Go through the entries below and print, exactly, the lines starting at the one with "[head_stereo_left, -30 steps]" and ending at the one with "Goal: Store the", keeping both ends and no others.

----- Data excerpts

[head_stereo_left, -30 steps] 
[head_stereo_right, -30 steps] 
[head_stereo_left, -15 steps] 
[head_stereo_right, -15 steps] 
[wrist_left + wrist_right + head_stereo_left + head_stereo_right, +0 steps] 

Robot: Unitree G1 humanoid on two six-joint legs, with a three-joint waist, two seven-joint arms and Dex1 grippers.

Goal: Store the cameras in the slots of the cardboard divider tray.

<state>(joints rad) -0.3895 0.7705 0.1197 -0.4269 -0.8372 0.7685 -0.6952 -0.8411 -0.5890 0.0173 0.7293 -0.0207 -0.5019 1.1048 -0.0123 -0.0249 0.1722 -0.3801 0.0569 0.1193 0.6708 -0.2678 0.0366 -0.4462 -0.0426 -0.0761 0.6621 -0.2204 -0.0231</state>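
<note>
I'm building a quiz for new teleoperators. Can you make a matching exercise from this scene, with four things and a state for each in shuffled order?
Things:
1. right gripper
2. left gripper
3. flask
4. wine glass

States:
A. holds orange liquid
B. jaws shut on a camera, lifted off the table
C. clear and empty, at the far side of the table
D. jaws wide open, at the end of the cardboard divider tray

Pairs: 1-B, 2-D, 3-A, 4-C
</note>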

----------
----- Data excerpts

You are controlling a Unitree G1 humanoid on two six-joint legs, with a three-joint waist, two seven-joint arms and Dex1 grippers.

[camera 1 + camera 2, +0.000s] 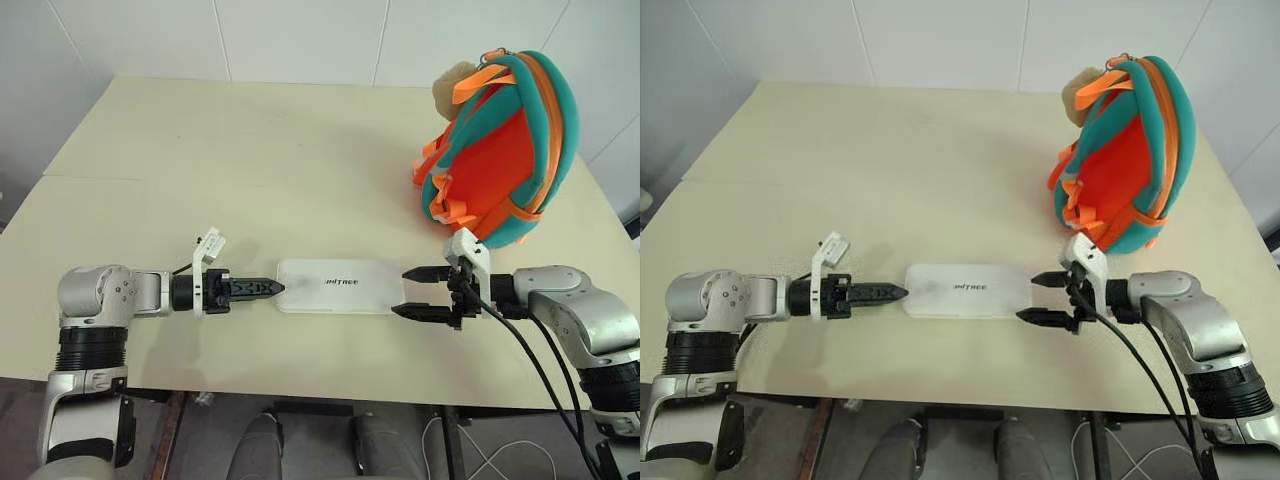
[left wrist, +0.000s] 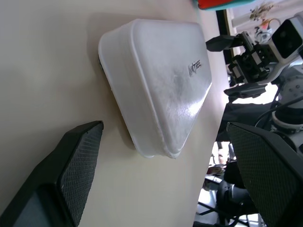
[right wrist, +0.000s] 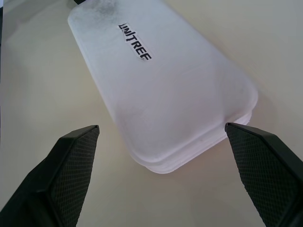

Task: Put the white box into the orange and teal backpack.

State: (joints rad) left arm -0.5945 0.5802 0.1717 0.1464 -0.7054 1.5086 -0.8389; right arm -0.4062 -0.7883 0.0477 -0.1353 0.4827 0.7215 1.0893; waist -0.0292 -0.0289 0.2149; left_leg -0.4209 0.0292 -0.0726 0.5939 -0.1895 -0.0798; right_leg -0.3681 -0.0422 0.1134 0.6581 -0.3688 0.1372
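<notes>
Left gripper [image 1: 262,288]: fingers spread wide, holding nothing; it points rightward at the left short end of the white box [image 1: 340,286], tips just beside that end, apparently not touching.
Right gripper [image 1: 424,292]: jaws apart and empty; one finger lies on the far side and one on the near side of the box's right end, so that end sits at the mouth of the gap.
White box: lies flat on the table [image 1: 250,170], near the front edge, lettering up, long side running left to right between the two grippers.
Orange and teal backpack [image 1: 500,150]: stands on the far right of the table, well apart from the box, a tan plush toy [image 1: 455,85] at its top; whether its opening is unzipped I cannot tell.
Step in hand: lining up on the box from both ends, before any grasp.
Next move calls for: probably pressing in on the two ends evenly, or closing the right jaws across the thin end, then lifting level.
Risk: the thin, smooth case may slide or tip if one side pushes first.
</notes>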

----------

Written solution:
[head_stereo_left, -30 steps] 
[head_stereo_right, -30 steps] 
[head_stereo_left, -15 steps] 
[head_stereo_right, -15 steps] 
[wrist_left + wrist_right + head_stereo_left + head_stereo_right, +0 steps] 

Robot: Unitree G1 humanoid on two six-joint legs, with a three-joint waist, two seven-joint arms and Dex1 grippers.

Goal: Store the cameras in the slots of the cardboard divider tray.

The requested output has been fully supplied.